Line by line, transcribe the data below exactly and pass over the images.

### Input for this task
= Beginning of Section =
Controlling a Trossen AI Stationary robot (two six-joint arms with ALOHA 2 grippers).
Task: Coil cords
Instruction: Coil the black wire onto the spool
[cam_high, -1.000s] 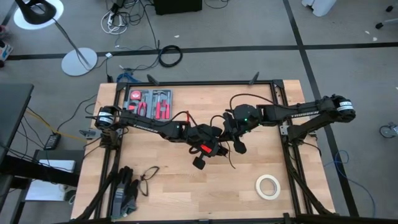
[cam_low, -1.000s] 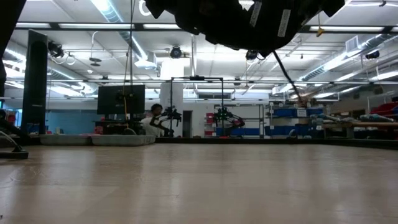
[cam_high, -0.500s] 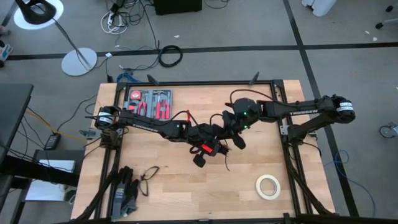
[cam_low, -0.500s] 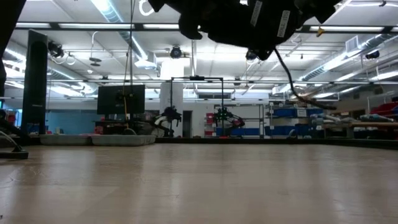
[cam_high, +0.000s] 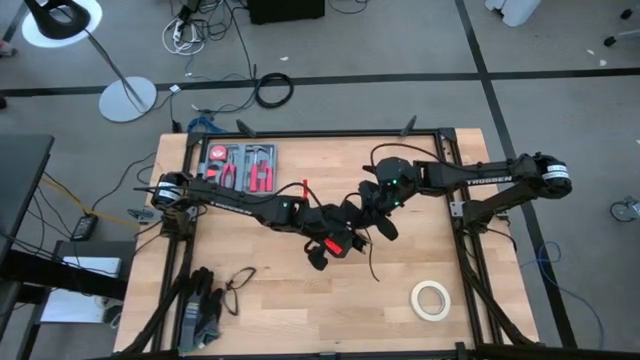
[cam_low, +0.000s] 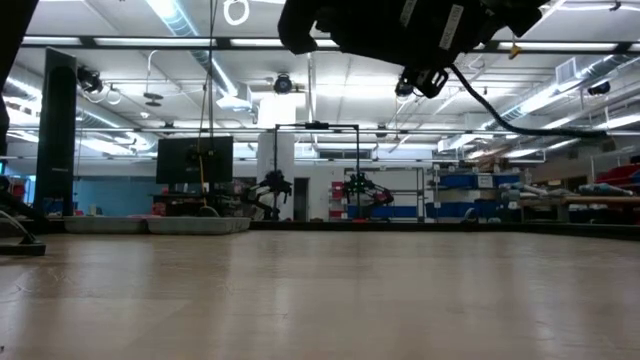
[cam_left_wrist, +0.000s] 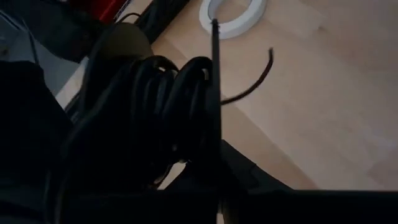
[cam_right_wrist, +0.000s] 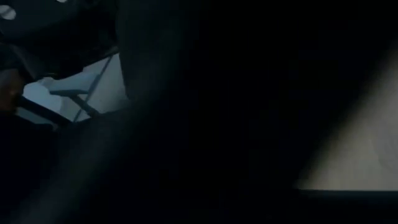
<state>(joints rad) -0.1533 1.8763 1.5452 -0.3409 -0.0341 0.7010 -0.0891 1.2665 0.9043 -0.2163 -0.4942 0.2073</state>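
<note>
Two dark arms meet above the middle of the bench (cam_high: 260, 300), well clear of its wooden top, as the low view shows them hanging high with nothing resting below. The left hand (cam_high: 322, 252) is closed, and in its wrist view several loops of the thin black cord (cam_left_wrist: 168, 99) lie bunched against it, so it seems to be clamped on the coil, though the exact contact is hidden. The right hand (cam_high: 378, 212) sits just beside it, touching or nearly touching the same bundle; its fingers are closed too, and what they pinch cannot be made out because its wrist view is almost wholly dark. Compared with a second ago, the right hand has drawn in toward the left one and the two have lifted a little, while the loose tail of the cord, which hung short under the hands, now trails longer toward the near right, ending above bare wood. That suggests another turn is being laid onto the bundle and that only this free tail is left to wind in. The next move likely calls for the tail to be gathered without letting the held loops spring apart. Off to the sides, apart from the work, lie a cream-white tape roll (cam_high: 431, 299) at the near right, a tool case (cam_high: 239, 165) with red-handled tools at the far left, and a black glove (cam_high: 203, 307) at the near left.
</note>
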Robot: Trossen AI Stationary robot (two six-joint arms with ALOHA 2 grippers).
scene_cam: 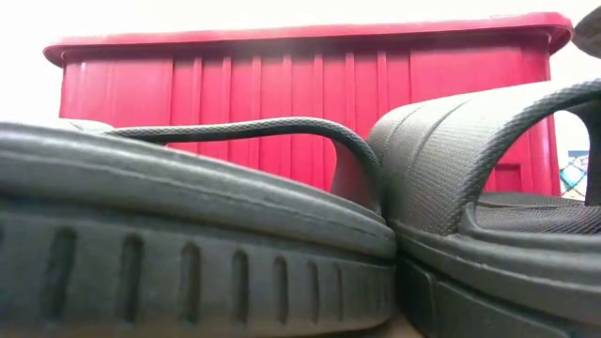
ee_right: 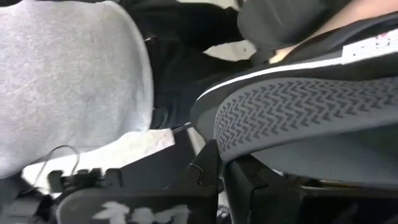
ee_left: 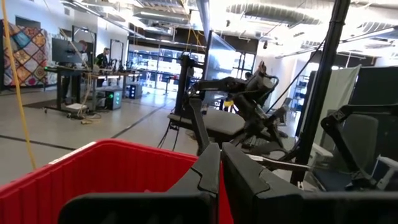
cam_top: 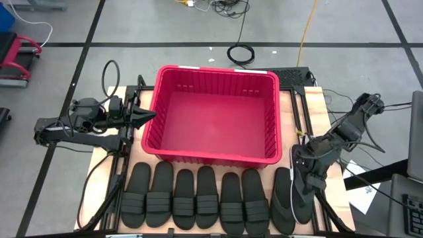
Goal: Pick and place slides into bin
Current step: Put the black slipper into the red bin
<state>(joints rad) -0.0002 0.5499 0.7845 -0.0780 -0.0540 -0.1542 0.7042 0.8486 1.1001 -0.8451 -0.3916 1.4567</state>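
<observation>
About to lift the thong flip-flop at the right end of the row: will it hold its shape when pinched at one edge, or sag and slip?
The thong flip-flop looks thin-soled, so it will likely droop from an edge pinch. Its matte rubber and zigzag tread suggest good friction, so slipping seems unlikely. The thin strap probably flexes; grip the sole. The right claw sits over the neighbouring flip-flop.
</observation>
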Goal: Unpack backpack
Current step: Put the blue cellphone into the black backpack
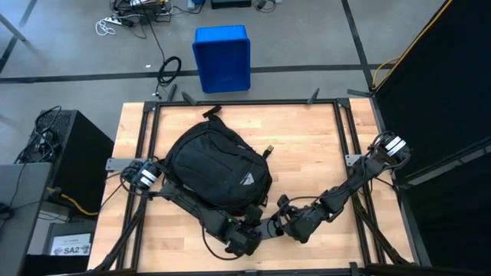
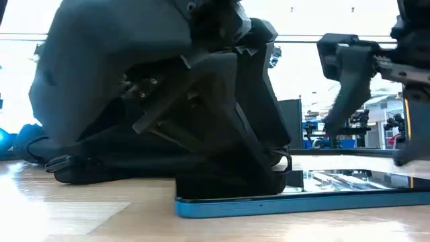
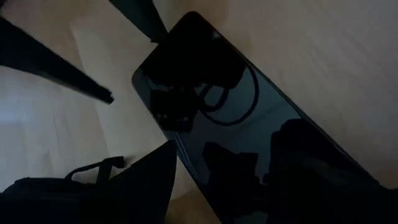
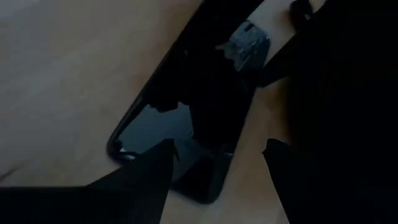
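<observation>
The black backpack [image 1: 219,165] lies on the table's left half, its bulk filling the left of the low view [image 2: 101,81]. A flat phone with a glossy black screen and a blue edge [image 2: 302,202] lies on the wood near the front edge. My left gripper [image 1: 244,241] slants down over one end of the phone [image 3: 211,106], fingers apart. My right gripper [image 1: 278,224] stands open just to its right, above the phone's other end [image 4: 161,124] and clear of it in the low view [image 2: 349,114]. My left gripper comes slanting down from the table's left onto the phone's end [image 3: 186,155], one fingertip [image 3: 155,180] at the phone's long edge and the other above the screen. I cannot tell whether they touch it. The phone lies flat on the table.
A blue plastic bin [image 1: 222,57] stands on the floor beyond the far edge. A backpack strap [image 3: 93,171] trails on the wood beside the left fingers. Bare wood [image 1: 314,153] lies right of the backpack. A black case [image 1: 61,153] stands left of the table.
</observation>
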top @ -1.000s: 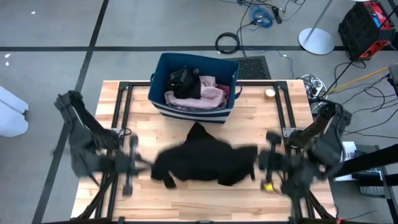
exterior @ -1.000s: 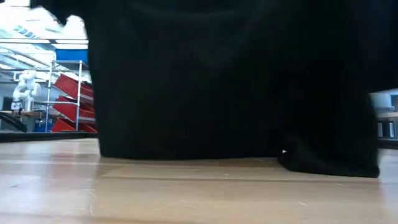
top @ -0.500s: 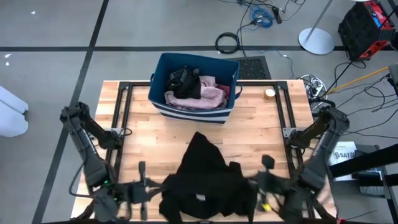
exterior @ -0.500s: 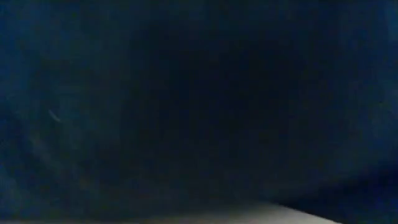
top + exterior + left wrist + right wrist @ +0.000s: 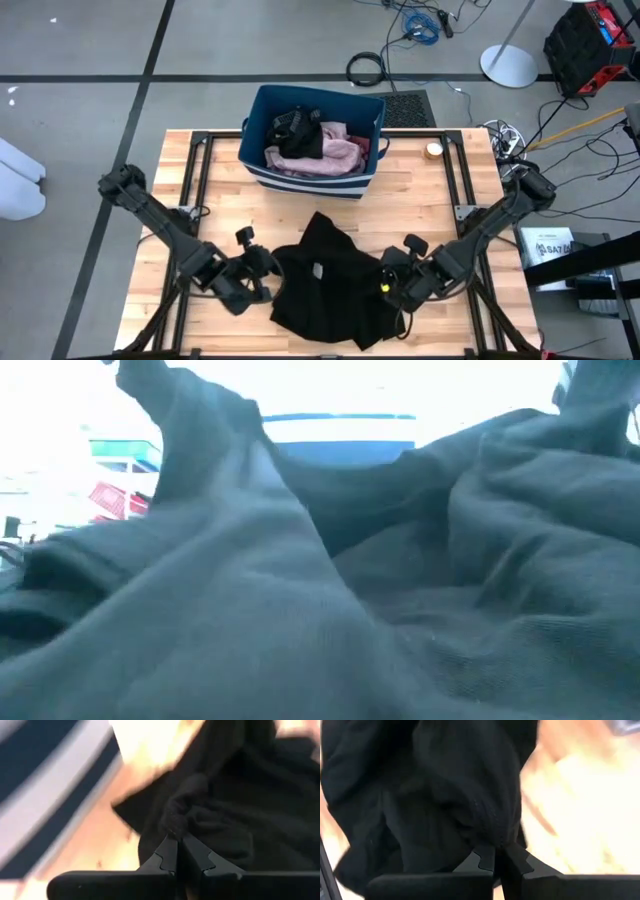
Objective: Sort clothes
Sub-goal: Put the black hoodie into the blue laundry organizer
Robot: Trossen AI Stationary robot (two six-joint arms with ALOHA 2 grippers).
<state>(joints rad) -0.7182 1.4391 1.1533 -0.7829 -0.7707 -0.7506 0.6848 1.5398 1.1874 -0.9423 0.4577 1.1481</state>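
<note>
On table front | both grippers pinch black garment (image 5: 335, 290) | garment now lowered, spread

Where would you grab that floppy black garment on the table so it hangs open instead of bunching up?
Probably where it is held now: the black garment is pinched at its two opposite side edges. The left gripper comes in from its left, the right gripper from its right, each shut on a thick seam fold. Soft cloth has no handle, so a bunched hem gives the firmest bite.

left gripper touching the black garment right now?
Touching. Left wrist view shows the left gripper pinching a bunched fold of the black garment between its shut fingers.
</note>
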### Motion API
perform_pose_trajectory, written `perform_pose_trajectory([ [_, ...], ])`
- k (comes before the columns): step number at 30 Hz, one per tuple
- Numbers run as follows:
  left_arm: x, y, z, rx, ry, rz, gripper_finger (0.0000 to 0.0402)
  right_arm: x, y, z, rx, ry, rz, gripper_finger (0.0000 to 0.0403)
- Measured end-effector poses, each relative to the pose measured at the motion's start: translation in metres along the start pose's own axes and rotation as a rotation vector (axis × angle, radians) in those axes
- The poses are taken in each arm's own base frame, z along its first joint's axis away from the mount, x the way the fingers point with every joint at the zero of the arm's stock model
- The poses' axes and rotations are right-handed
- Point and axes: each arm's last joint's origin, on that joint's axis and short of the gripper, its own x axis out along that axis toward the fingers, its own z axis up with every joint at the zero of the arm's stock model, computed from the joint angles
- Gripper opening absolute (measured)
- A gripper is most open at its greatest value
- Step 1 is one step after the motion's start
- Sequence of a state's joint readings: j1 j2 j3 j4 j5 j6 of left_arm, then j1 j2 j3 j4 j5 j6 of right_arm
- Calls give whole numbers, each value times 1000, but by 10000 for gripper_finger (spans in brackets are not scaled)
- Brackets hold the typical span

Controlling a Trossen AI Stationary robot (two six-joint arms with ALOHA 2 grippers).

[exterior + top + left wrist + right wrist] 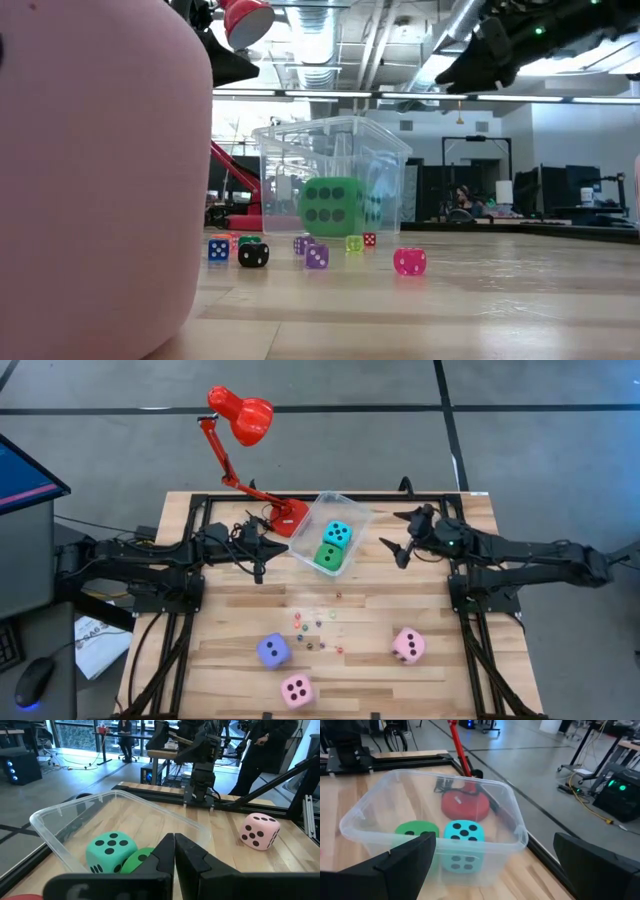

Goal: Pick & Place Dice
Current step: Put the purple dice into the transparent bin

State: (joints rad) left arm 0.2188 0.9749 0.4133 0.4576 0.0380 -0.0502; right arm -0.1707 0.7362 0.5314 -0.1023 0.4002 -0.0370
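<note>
Right now your clear tub [352, 515] sits near the middle of the table's far edge, and it holds two of the big dice: the cyan die [337, 535] toward the far side and the green die [329, 557] just in front of it, touching or nearly so. You can see both through the tub wall in the right wrist view, green die [415, 832] beside cyan die [463, 845].

Your left gripper [259, 568] hangs just beside the tub on its left, carrying nothing; the left wrist view shows its fingers [162, 855] pressed together, with only a thin seam between them. Your right gripper [400, 552] hangs just off the tub's right side, also empty, and its fingers [402, 860] are spread wide apart.

Three big dice lie loose near the table's near edge: the purple-blue die [273, 650] left of centre, one pink die [296, 690] closest to the near edge, and the other pink die [408, 645] toward the right side, well apart from the first two.

You'll find the tiny dice [318, 625] scattered around the table's middle, between the tub and the big loose dice.

A red desk lamp [245, 420] has its base [290, 517] touching or just beside the tub's far left corner.
</note>
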Motion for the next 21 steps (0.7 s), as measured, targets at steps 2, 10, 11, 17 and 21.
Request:
perform_pose_trajectory([
  [2,0,0,0,0,0,0,1,-3,-1,-8,10,-16,-2,400],
  [10,0,0,0,0,1,0,1,-12,-4,-36,59,-134,-6,400],
  [11,0,0,0,0,1,0,1,-13,-4,-40,63,-149,-7,400],
  [17,0,0,2,0,-22,-1,1,-17,-5,-61,72,-227,-12,400],
  [21,0,0,2,-46,-23,2,1,-19,-6,-72,83,-249,-14,400],
])
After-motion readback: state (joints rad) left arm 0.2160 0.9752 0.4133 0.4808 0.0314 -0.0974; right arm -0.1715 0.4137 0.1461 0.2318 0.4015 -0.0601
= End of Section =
### Result of this exercise
Controlling a Trossen AI Stationary robot (two six-joint arms with ALOHA 2 grippers).
Task: Coil cords
Instruction: Coil the black wire onto the spool
[cam_high, -1.000s] 
[cam_low, -1.000s] 
[cam_high, -0.500s] 
[cam_low, -0.500s] 
[cam_high, +0.000s] 
[cam_low, +0.000s] 
[cam_left_wrist, +0.000s] 
[cam_right_wrist, +0.000s] 
<state>(joints rad) -0.1533 1.8763 1.5452 -0.3409 -0.0341 0.7010 -0.0891 1.2665 0.9043 -0.2163 -0.4942 0.2073</state>
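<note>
Two dark arms meet above the middle of the bench (cam_high: 260, 300), well clear of its wooden top, as the low view shows them hanging high with nothing resting below. The left hand (cam_high: 322, 252) is closed, and in its wrist view several loops of the thin black cord (cam_left_wrist: 168, 99) lie bunched against it, so it seems to be clamped on the coil, though the exact contact is hidden. The right hand (cam_high: 378, 212) sits just beside it, touching or nearly touching the same bundle; its fingers are closed too, and what they pinch cannot be made out because its wrist view is almost wholly dark. Compared with a second ago, the right hand has drawn in toward the left one and the two have lifted a little, while the loose tail of the cord, which hung short under the hands, now trails longer toward the near right, ending above bare wood. That suggests another turn is being laid onto the bundle and that only this free tail is left to wind in. The next move likely calls for the tail to be gathered without letting the held loops spring apart. Off to the sides, apart from the work, lie a cream-white tape roll (cam_high: 431, 299) at the near right, a tool case (cam_high: 239, 165) with red-handled tools at the far left, and a black glove (cam_high: 203, 307) at the near left.
</note>
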Robot: Trossen AI Stationary robot (two six-joint arms with ALOHA 2 grippers).
scene_cam: 
ee_right: 
ee_left: 
cam_top: 
Goal: Pick and place slides into bin
Current step: Put the black slipper into the red bin
<state>(joints rad) -0.0002 0.5499 0.7845 -0.0780 -0.0540 -0.1542 0.7042 0.8486 1.1001 -0.8451 -0.3916 1.4567</state>
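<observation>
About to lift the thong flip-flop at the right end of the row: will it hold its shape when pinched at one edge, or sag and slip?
The thong flip-flop looks thin-soled, so it will likely droop from an edge pinch. Its matte rubber and zigzag tread suggest good friction, so slipping seems unlikely. The thin strap probably flexes; grip the sole. The right claw sits over the neighbouring flip-flop.
</observation>
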Goal: Unpack backpack
Current step: Put the blue cellphone into the black backpack
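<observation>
The black backpack [image 1: 219,165] lies on the table's left half, its bulk filling the left of the low view [image 2: 101,81]. A flat phone with a glossy black screen and a blue edge [image 2: 302,202] lies on the wood near the front edge. My left gripper [image 1: 244,241] slants down over one end of the phone [image 3: 211,106], fingers apart. My right gripper [image 1: 278,224] stands open just to its right, above the phone's other end [image 4: 161,124] and clear of it in the low view [image 2: 349,114]. My left gripper comes slanting down from the table's left onto the phone's end [image 3: 186,155], one fingertip [image 3: 155,180] at the phone's long edge and the other above the screen. I cannot tell whether they touch it. The phone lies flat on the table.
A blue plastic bin [image 1: 222,57] stands on the floor beyond the far edge. A backpack strap [image 3: 93,171] trails on the wood beside the left fingers. Bare wood [image 1: 314,153] lies right of the backpack. A black case [image 1: 61,153] stands left of the table.
</observation>
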top @ -1.000s: 
exterior @ -1.000s: 
top @ -0.500s: 
exterior @ -0.500s: 
top + exterior + left wrist + right wrist @ +0.000s: 
Objective: Sort clothes
Sub-goal: Put the black hoodie into the blue laundry organizer
Robot: Trossen AI Stationary robot (two six-joint arms with ALOHA 2 grippers).
<state>(joints rad) -0.7182 1.4391 1.1533 -0.7829 -0.7707 -0.7506 0.6848 1.5398 1.1874 -0.9423 0.4577 1.1481</state>
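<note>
On table front | both grippers pinch black garment (image 5: 335, 290) | garment now lowered, spread

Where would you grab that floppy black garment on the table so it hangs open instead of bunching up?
Probably where it is held now: the black garment is pinched at its two opposite side edges. The left gripper comes in from its left, the right gripper from its right, each shut on a thick seam fold. Soft cloth has no handle, so a bunched hem gives the firmest bite.

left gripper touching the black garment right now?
Touching. Left wrist view shows the left gripper pinching a bunched fold of the black garment between its shut fingers.
</note>
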### Motion API
perform_pose_trajectory, written `perform_pose_trajectory([ [_, ...], ])`
- k (comes before the columns): step number at 30 Hz, one per tuple
- Numbers run as follows:
  left_arm: x, y, z, rx, ry, rz, gripper_finger (0.0000 to 0.0402)
  right_arm: x, y, z, rx, ry, rz, gripper_finger (0.0000 to 0.0403)
- Measured end-effector poses, each relative to the pose measured at the motion's start: translation in metres along the start pose's own axes and rotation as a rotation vector (axis × angle, radians) in those axes
- The poses are taken in each arm's own base frame, z along its first joint's axis away from the mount, x the way the fingers point with every joint at the zero of the arm's stock model
- The poses' axes and rotations are right-handed
- Point and axes: each arm's last joint's origin, on that joint's axis and short of the gripper, its own x axis out along that axis toward the fingers, its own z axis up with every joint at the zero of the arm's stock model, computed from the joint angles
- Gripper opening absolute (measured)
- A gripper is most open at its greatest value
- Step 1 is one step after the motion's start
- Sequence of a state's joint readings: j1 j2 j3 j4 j5 j6 of left_arm, then j1 j2 j3 j4 j5 j6 of right_arm
- Calls give whole numbers, each value times 1000, but by 10000 for gripper_finger (spans in brackets are not scaled)
- Brackets hold the typical span

Controlling a Trossen AI Stationary robot (two six-joint arms with ALOHA 2 grippers).

[exterior + top + left wrist + right wrist] 

Goal: Pick & Place Dice
Current step: Put the purple dice into the transparent bin

State: (joints rad) left arm 0.2188 0.9749 0.4133 0.4576 0.0380 -0.0502; right arm -0.1707 0.7362 0.5314 -0.1023 0.4002 -0.0370
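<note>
Right now your clear tub [352, 515] sits near the middle of the table's far edge, and it holds two of the big dice: the cyan die [337, 535] toward the far side and the green die [329, 557] just in front of it, touching or nearly so. You can see both through the tub wall in the right wrist view, green die [415, 832] beside cyan die [463, 845].

Your left gripper [259, 568] hangs just beside the tub on its left, carrying nothing; the left wrist view shows its fingers [162, 855] pressed together, with only a thin seam between them. Your right gripper [400, 552] hangs just off the tub's right side, also empty, and its fingers [402, 860] are spread wide apart.

Three big dice lie loose near the table's near edge: the purple-blue die [273, 650] left of centre, one pink die [296, 690] closest to the near edge, and the other pink die [408, 645] toward the right side, well apart from the first two.

You'll find the tiny dice [318, 625] scattered around the table's middle, between the tub and the big loose dice.

A red desk lamp [245, 420] has its base [290, 517] touching or just beside the tub's far left corner.
</note>
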Motion for the next 21 steps (0.7 s), as measured, targets at steps 2, 10, 11, 17 and 21.
Request:
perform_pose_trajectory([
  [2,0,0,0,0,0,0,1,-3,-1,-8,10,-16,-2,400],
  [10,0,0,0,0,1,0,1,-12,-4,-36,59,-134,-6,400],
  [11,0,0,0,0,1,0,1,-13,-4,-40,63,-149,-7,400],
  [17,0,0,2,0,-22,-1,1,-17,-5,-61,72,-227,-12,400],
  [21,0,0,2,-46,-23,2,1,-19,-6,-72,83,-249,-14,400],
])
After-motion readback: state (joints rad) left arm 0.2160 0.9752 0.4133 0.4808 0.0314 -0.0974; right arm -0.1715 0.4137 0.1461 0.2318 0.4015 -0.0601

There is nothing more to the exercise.